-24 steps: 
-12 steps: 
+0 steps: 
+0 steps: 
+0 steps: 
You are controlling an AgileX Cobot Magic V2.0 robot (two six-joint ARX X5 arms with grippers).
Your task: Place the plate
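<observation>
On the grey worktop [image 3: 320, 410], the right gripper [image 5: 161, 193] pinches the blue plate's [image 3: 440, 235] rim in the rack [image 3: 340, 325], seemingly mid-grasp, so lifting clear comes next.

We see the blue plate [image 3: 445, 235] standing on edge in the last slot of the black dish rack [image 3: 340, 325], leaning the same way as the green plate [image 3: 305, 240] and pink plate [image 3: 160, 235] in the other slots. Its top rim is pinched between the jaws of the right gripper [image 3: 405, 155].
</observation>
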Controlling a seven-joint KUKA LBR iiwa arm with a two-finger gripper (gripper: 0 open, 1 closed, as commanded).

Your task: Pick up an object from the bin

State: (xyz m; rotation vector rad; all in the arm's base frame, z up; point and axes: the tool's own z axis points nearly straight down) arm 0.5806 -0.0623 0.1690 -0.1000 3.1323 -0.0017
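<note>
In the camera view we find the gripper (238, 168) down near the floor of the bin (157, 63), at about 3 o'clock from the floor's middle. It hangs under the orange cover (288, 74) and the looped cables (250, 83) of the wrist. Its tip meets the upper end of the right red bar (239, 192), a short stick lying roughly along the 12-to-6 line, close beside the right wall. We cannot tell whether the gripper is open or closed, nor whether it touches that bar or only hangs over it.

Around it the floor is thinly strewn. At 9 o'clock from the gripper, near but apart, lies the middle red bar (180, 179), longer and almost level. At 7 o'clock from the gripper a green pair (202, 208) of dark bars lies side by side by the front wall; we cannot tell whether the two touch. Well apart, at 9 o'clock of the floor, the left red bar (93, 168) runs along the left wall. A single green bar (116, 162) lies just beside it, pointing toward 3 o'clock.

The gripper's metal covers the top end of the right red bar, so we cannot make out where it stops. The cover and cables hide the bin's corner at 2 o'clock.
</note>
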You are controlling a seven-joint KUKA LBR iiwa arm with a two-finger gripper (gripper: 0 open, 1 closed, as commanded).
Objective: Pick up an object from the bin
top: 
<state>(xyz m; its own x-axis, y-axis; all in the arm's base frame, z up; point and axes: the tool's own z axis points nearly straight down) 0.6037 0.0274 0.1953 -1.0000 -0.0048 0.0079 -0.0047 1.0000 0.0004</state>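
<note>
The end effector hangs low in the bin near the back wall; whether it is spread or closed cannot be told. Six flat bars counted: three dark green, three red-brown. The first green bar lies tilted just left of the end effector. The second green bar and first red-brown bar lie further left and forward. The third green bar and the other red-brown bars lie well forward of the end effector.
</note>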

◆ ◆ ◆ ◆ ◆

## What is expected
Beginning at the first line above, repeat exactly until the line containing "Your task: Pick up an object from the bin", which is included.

## Completed task
-24 steps: 
-12 steps: 
+0 steps: 
+0 steps: 
+0 steps: 
You are controlling an AgileX Cobot Magic V2.0 robot (two six-joint ARX X5 arms with grippers).
Your task: Place the plate
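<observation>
On the grey worktop [image 3: 320, 410], the right gripper [image 5: 161, 193] pinches the blue plate's [image 3: 440, 235] rim in the rack [image 3: 340, 325], seemingly mid-grasp, so lifting clear comes next.

We see the blue plate [image 3: 445, 235] standing on edge in the last slot of the black dish rack [image 3: 340, 325], leaning the same way as the green plate [image 3: 305, 240] and pink plate [image 3: 160, 235] in the other slots. Its top rim is pinched between the jaws of the right gripper [image 3: 405, 155].
</observation>
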Controlling a seven-joint KUKA LBR iiwa arm with a two-finger gripper (gripper: 0 open, 1 closed, as commanded).

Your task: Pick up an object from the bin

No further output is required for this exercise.